DEE, RIVER


Meaning of DEE, RIVER in English

river in Aberdeenshire, Scotland, rising at an elevation above 4,000 feet (1,250 metres) in the Cairngorm Mountains and flowing for about 90 miles (145 km) east to the North Sea at Aberdeen. Its headwaters flow turbulently in highland glens set amid grouse moorland. The main valley widens below Aboyne, and the river flows through well-farmed country. The River Dee is famed for its salmon. Welsh Afon Dyfrdwy, river in northern Wales and England, approximately 70 miles (110 km) long. It rises in the county of Gwynedd on the slopes of Dduallt, in Snowdonia National Park, and falls rapidly to Bala Lake.
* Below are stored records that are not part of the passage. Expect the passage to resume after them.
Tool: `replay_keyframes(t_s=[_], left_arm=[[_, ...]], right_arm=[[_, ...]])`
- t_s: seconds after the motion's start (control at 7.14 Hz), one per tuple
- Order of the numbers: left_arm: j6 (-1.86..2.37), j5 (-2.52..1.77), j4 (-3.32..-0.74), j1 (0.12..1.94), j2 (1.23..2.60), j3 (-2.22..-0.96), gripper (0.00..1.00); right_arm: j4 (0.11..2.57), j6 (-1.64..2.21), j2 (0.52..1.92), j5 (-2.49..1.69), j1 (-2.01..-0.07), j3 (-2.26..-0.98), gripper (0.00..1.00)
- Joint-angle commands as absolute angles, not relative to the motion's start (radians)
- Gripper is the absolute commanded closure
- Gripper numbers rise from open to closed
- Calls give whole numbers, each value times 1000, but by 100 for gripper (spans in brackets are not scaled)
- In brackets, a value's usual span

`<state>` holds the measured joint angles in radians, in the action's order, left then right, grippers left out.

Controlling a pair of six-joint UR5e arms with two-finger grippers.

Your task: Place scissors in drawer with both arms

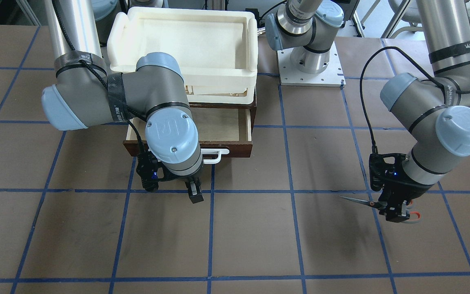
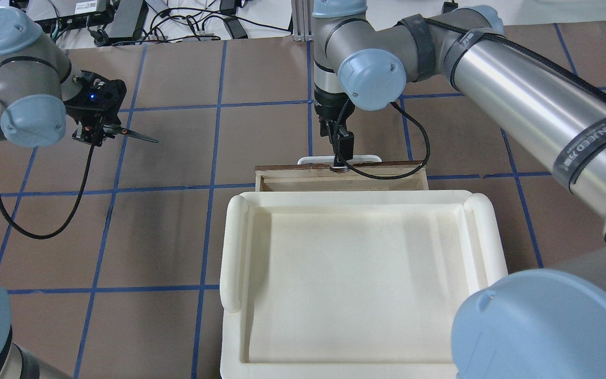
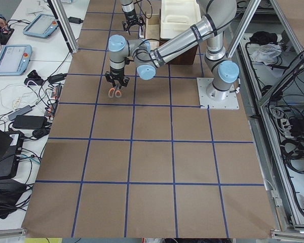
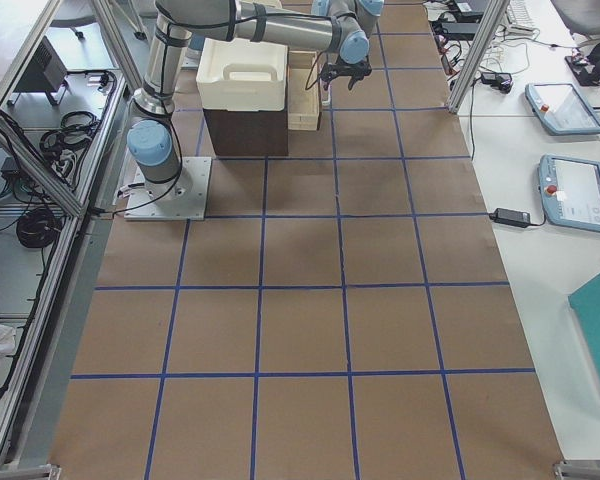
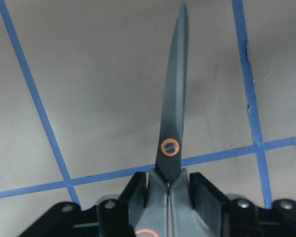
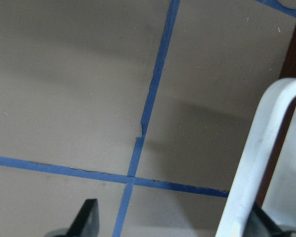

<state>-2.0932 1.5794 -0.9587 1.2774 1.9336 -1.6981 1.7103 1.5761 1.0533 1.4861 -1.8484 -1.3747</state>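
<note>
The scissors (image 1: 357, 200) are clamped at the pivot end in my left gripper (image 1: 398, 212), just above the brown table. Their blades point towards the drawer side and their orange-lined handles stick out behind. The left wrist view shows the fingers (image 5: 138, 190) shut on the scissors (image 5: 175, 108). The dark brown drawer (image 1: 239, 149) stands pulled open and its pale inside (image 1: 222, 126) shows. My right gripper (image 1: 192, 192) is open at the drawer's white bar handle (image 1: 215, 157). In the right wrist view the handle (image 6: 261, 148) stands by one finger.
A cream-white plastic tray (image 2: 234, 252) sits on top of the drawer's cabinet, behind the open drawer. The left arm's base plate (image 1: 310, 69) is bolted beside the cabinet. Blue tape lines (image 1: 292, 192) grid the brown table.
</note>
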Motion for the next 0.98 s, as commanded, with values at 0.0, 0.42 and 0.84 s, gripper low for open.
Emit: replay_keyframes(t_s=[0.0, 0.42, 0.84], left_arm=[[-2028, 1577, -1023, 1298, 1899, -1698, 100], [-1979, 1582, -1066, 1338, 1842, -1697, 100], [-1948, 1582, -1106, 1370, 1810, -1695, 100]], right_arm=[[1721, 1572, 1028, 1485, -1845, -1345, 0], [1726, 1562, 1006, 1482, -1844, -1312, 0], [1743, 1562, 973, 1474, -1842, -1276, 0]])
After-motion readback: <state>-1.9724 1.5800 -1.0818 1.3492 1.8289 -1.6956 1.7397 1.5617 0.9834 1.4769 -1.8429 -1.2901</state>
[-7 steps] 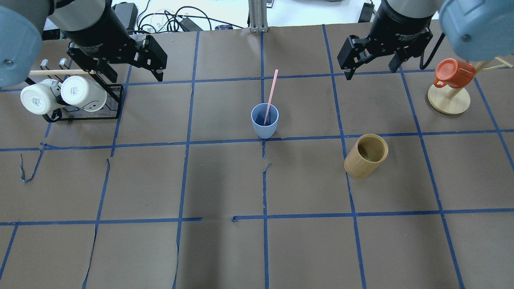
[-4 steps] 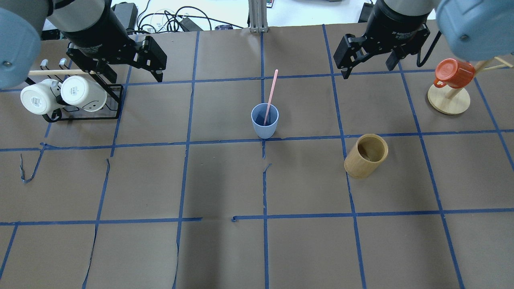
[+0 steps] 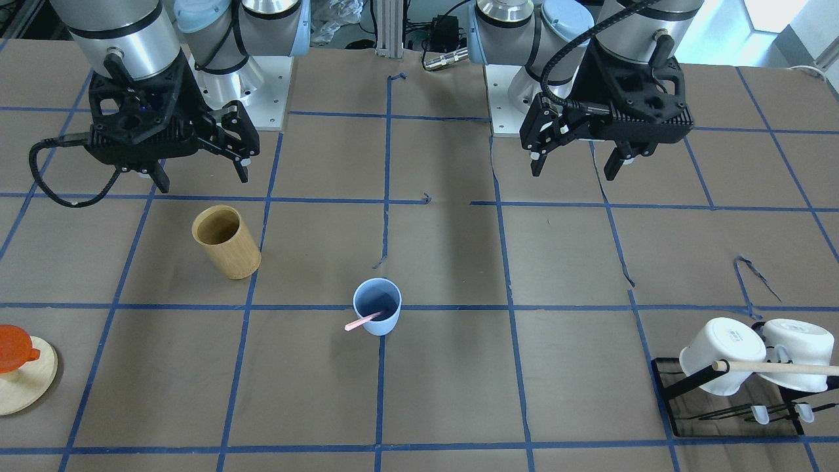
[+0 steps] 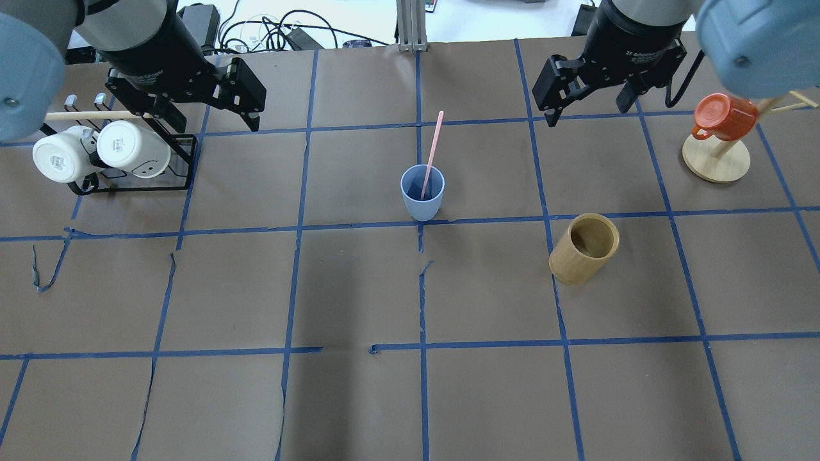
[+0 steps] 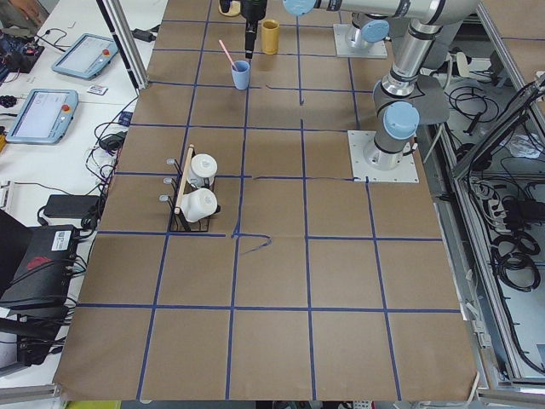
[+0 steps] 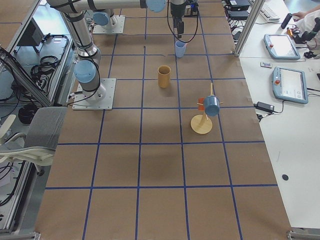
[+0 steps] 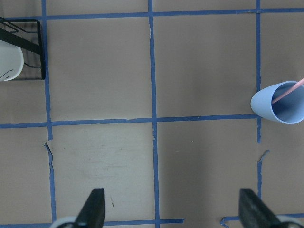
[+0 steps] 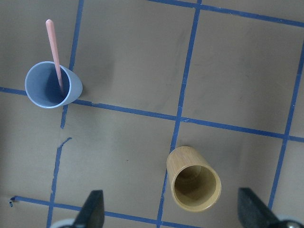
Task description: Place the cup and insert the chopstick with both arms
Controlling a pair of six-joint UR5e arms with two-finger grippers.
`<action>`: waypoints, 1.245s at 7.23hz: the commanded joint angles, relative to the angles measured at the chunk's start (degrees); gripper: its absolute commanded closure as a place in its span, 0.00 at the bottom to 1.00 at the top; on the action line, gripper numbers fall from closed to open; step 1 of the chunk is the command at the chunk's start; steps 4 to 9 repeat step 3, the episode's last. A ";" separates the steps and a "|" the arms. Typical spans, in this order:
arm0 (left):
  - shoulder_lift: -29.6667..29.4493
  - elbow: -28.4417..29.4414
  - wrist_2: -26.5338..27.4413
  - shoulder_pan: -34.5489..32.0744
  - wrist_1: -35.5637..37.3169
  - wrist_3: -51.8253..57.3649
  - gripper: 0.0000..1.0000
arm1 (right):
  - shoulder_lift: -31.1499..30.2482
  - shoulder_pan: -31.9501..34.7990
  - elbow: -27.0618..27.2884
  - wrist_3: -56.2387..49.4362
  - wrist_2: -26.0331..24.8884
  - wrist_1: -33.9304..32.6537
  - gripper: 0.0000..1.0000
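Observation:
The light blue cup [image 4: 422, 192] stands upright near the table's middle; it also shows in the front view [image 3: 377, 307]. One pink chopstick [image 4: 434, 144] stands in it and leans on the rim, as the right wrist view [image 8: 54, 47] also shows. My left gripper [image 4: 214, 112] is open and empty, high over the far left by the mug rack. In the left wrist view the cup [image 7: 280, 102] is at the right edge. My right gripper [image 4: 589, 102] is open and empty, high over the far right. In the right wrist view the cup [image 8: 50, 88] is at the upper left.
A tan wooden cylinder [image 4: 584, 248] stands right of the cup. A black rack [image 4: 182, 166] with two white mugs [image 4: 96, 150] and a beige rod [image 4: 96, 115] sits at far left. An orange mug [image 4: 724, 118] hangs on a wooden stand [image 4: 715, 160] at far right.
My right gripper has drifted slightly toward the table's far edge. The left gripper, the cup and the chopstick have not moved.

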 commanded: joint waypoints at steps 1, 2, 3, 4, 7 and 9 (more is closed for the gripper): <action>0.04 0.00 -0.02 0.00 0.00 0.00 0.00 | 0.16 -0.01 0.42 0.03 0.46 -0.25 0.00; 0.04 0.00 0.07 0.00 0.00 0.00 0.00 | 0.08 -0.10 0.42 0.03 0.12 -0.25 0.00; 0.04 0.00 -0.02 0.00 0.00 0.00 0.00 | 0.25 -0.01 0.50 0.11 0.12 -0.16 0.00; 0.04 0.00 -0.02 0.00 0.00 0.00 0.00 | 0.25 -0.01 0.50 0.11 0.12 -0.16 0.00; 0.04 0.00 -0.02 0.00 0.00 0.00 0.00 | 0.25 -0.01 0.50 0.11 0.12 -0.16 0.00; 0.04 0.00 -0.02 0.00 0.00 0.00 0.00 | 0.25 -0.01 0.50 0.11 0.12 -0.16 0.00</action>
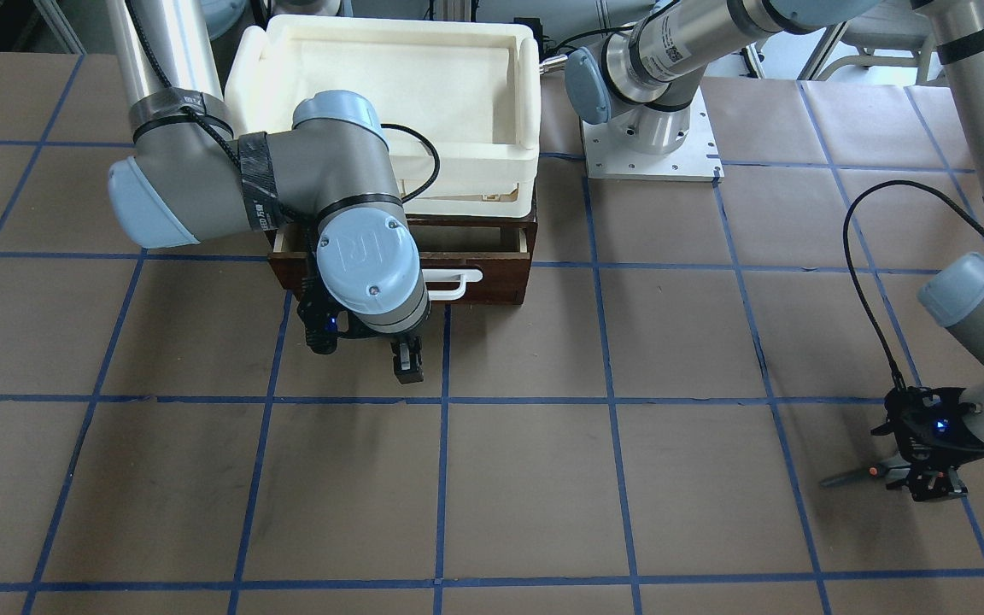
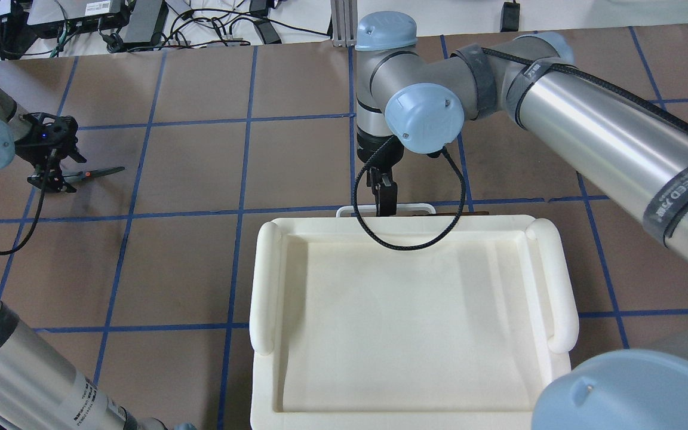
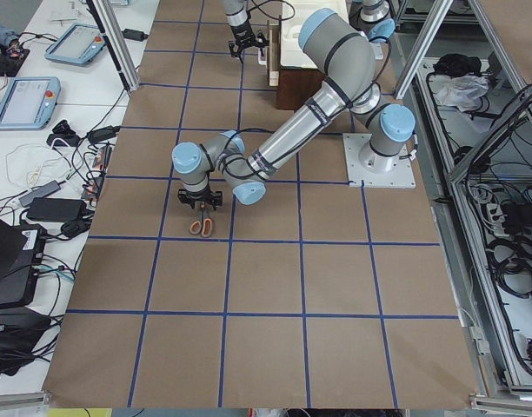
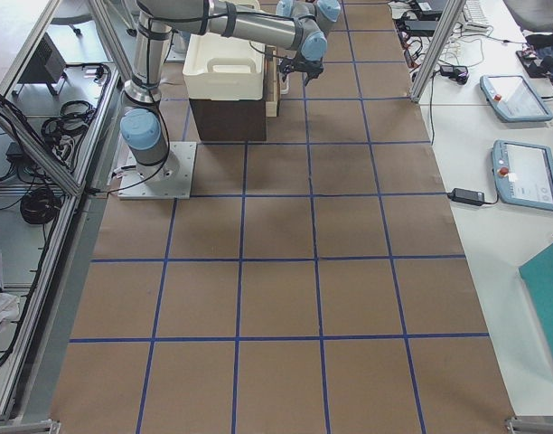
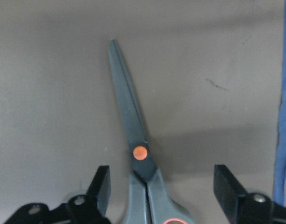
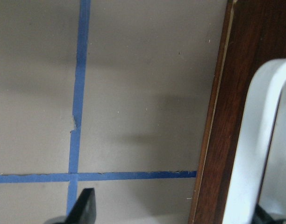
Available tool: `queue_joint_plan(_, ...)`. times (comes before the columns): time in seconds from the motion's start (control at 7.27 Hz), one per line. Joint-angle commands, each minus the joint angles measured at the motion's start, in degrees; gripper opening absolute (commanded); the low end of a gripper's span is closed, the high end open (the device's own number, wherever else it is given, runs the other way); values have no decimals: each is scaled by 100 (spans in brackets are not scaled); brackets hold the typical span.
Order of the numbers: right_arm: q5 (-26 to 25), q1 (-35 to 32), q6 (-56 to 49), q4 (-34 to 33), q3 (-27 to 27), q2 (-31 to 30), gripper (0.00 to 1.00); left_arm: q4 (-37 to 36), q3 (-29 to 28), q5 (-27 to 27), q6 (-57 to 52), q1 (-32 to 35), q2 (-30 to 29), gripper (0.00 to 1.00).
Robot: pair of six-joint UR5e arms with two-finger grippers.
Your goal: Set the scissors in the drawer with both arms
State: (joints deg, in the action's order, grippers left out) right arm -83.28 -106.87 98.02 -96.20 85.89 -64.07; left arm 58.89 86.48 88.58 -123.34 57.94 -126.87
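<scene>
Small scissors (image 5: 136, 140), dark blades closed, orange pivot dot, grey loops, flat on brown-paper table (image 1: 526, 478) well apart from the drawer (image 1: 492, 275), left gripper (image 1: 926, 483) fingers spread astride their handles, right gripper (image 1: 407, 363) fingers spread either side of the drawer's white handle (image 1: 451, 283), cream tray (image 1: 528, 102) atop the drawer

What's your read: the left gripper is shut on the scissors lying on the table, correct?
Not quite. The left gripper is open, straddling the scissors without touching them. They do lie on the table. The left wrist-mounted view shows this.
</scene>
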Motion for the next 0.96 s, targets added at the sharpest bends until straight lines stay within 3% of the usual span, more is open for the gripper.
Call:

Its valley then runs northeast to Corwen and eastward past Llangollen. The Vale of Llangollen contains Thomas Telford's aqueduct (1805) for the Shropshire Union Canal. Leaving the mountains, the Dee meanders northward across the rich pastureland of the Cheshire plain; below Chester it is confined in a straight, artificial channel. Its estuary, 12 miles (19 km) long by 5 miles (8 km) wide at its mouth and very shallow, has expanses of sand and marsh; the main town on the estuary is Flint.